Obviously, gathering data from every individual in this population would be nearly impossible and prohibitively expensive. It would be more practical to collect data from a subset, or sample, of the population. If the sample is unbiased, the sample data can be used to make inferences about the population. In order for a sample to be unbiased, it must be
representative of the population
A representative sample contains members from the population of interest. In the case of the sweetness preferences study, the sample would need to include Americans between the ages of 15 and 25. If people outside of the target age range were included, the sample would not be representative.
In a random sample, each member of the population has an equally likely chance of being selected for the sample. Imagine that the sample data for the sweetness preferences study came exclusively from students at one university in the southern United States. This sample is not random due to the limited opportunity for the rest of the population to be involved in the study. Data from this sample would not be representative of the entire U.S. population between ages 15 and 25, because the students attending this university may have a higher or lower sweetness preference than other groups of young people. Drawing conclusions about the overall population from this sample could lead to expensive mistakes.
A sample must also be large enough in order for its data to reflect the population. A sample that is too small may bias population estimates. When larger samples are used, data collected from idiosyncratic individuals have less influence than when smaller samples are used.
Imagine what would happen if the sweetness preferences study collected data from a sample of three people and, based on the results from the sample, concluded that Americans between the ages of 15 and 25 favor soft drinks that are not at all sweet. Would you begin the development of a new soft drink on the basis of this sample? Of course not. A sample of three people is too small to serve as the basis for drawing conclusions about the population in generalit may be that the three individuals in the sample simply don't like sweet soft drinks.
How many people must be included in a sample in order for it to represent the population? The optimal sample size depends on, among other things, the desired confidence level and the precision of the confidence interval. A sample size of 30 or more is often desired to ensure that the distribution of the sample mean is normal. In general, more is better. However, as sample sizes continue to increase, they yield diminishing returns. For example, consider a sample of 1,000 people versus a sample of 800. The extra precision gained in sampling 1,000 people in this example may not be worth the cost of extending the sample to another 200 people.
1. What is the difference between information based on a sample and information based on a population?
2. What characteristics are necessary before a sample can be considered random?
3. What is the consequence of failing to have a random sample from a population?
4. A particular employment services firm collects information from candidates employed at a set of companies in order to create a normalized compensation measure. This measure provides accurate information to clients about the range of salaries, compensation packages, and bonuses that they should expect to pay their employees in order to remain solvent and competitive.
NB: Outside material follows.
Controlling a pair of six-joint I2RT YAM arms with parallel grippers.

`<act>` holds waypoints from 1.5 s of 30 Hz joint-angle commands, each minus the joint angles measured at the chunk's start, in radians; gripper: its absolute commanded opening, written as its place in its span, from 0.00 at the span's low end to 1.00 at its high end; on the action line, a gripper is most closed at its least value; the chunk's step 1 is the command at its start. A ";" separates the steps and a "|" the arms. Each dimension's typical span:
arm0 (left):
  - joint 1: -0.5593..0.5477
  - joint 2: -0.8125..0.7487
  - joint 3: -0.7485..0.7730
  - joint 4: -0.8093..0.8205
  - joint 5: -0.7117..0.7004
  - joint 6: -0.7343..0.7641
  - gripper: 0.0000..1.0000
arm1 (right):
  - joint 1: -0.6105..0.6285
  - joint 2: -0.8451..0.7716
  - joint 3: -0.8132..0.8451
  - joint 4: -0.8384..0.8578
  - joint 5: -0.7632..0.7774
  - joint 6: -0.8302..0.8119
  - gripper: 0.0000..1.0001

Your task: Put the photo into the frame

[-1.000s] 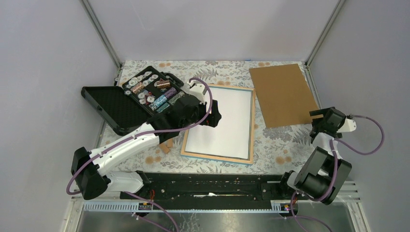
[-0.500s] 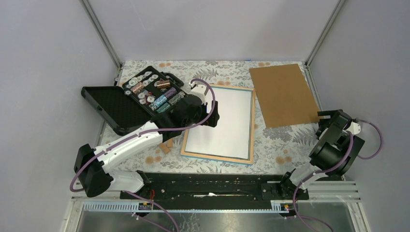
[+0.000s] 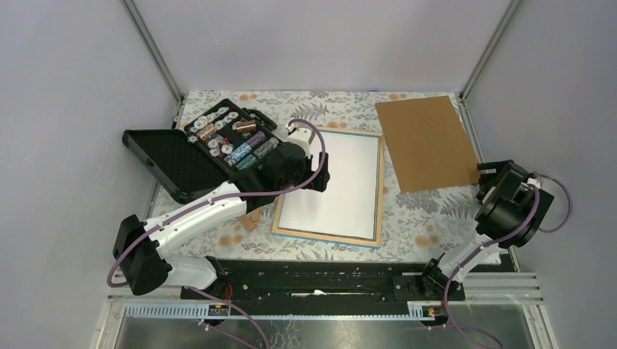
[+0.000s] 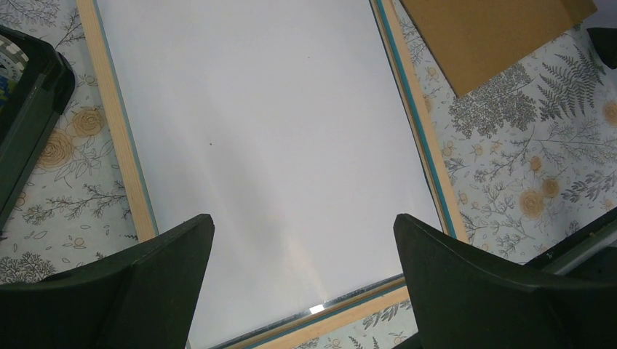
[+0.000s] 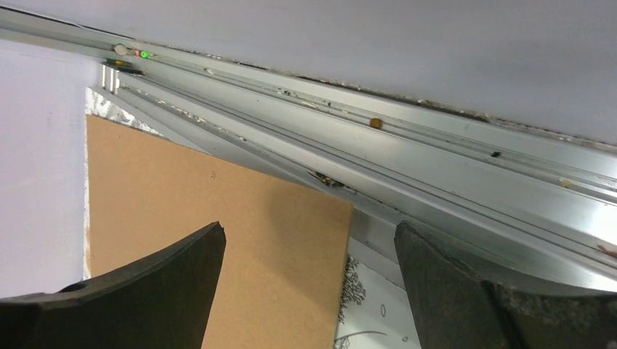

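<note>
Fingers (image 4: 145, 291) of our left gripper (image 4: 302, 222) hang spread wide with nothing between them, low over the photo (image 4: 269, 145); we cannot tell whether they touch the sheet. The photo lies white back up inside the frame (image 4: 120, 145), whose light wood rim faces up on the flowered desk (image 4: 509, 167), so the print already sits in its recess. Along the near edge a thin glint shows between sheet and rim, which we read as bare pane. Our right gripper (image 5: 308, 233) is likewise agape and empty, off to the right near a corner of the brown backing board (image 5: 218, 196), which lies apart from the frame toward the far right of the desk. At the far left a black case (image 3: 218, 142) of small parts lies open, just beside the frame's left rim.

We judge the step in hand to be settling the photo square. To do it well we should come straight down, press lightly near the middle of the sheet, and nudge rather than drag it, so the glossy face does not scuff on the pane. We should keep off the rim, since a push there could slide the whole frame toward the case. All four edges want to lie flat before the board goes on.
</note>
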 commanded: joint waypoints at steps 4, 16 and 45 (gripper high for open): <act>0.004 -0.003 0.025 0.031 -0.019 0.010 0.98 | -0.011 0.077 0.043 0.178 -0.288 0.034 0.88; 0.004 -0.014 0.022 0.034 -0.022 0.010 0.98 | -0.014 0.166 -0.031 0.559 -0.385 0.208 0.24; 0.075 -0.140 0.020 0.044 0.012 -0.027 0.98 | 0.269 -0.883 0.356 -0.657 -0.414 -0.392 0.00</act>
In this case, the employment services firm collects its compensation data from the 20 highest-compensating companies in the Fortune 500. Based on the data collected from these 20 companies, the employment services firm puts together its normalized measures, and it proceeds to use these measures when working out contract details with its clients. What are some sampling issues that the employment services firm is failing to consider?
5. Two employment services firms went about collecting compensation data in an effort to establish normalized sets of information for their clients. The two firms collected compensation data from a random sample of companies that are representative of the industries within which they operate. However, the first employment services firm collected data from 55 companies, while the second firm collected data from 85 companies. Evaluate the two samples. Which would you consider to have more reliable compensation data and why?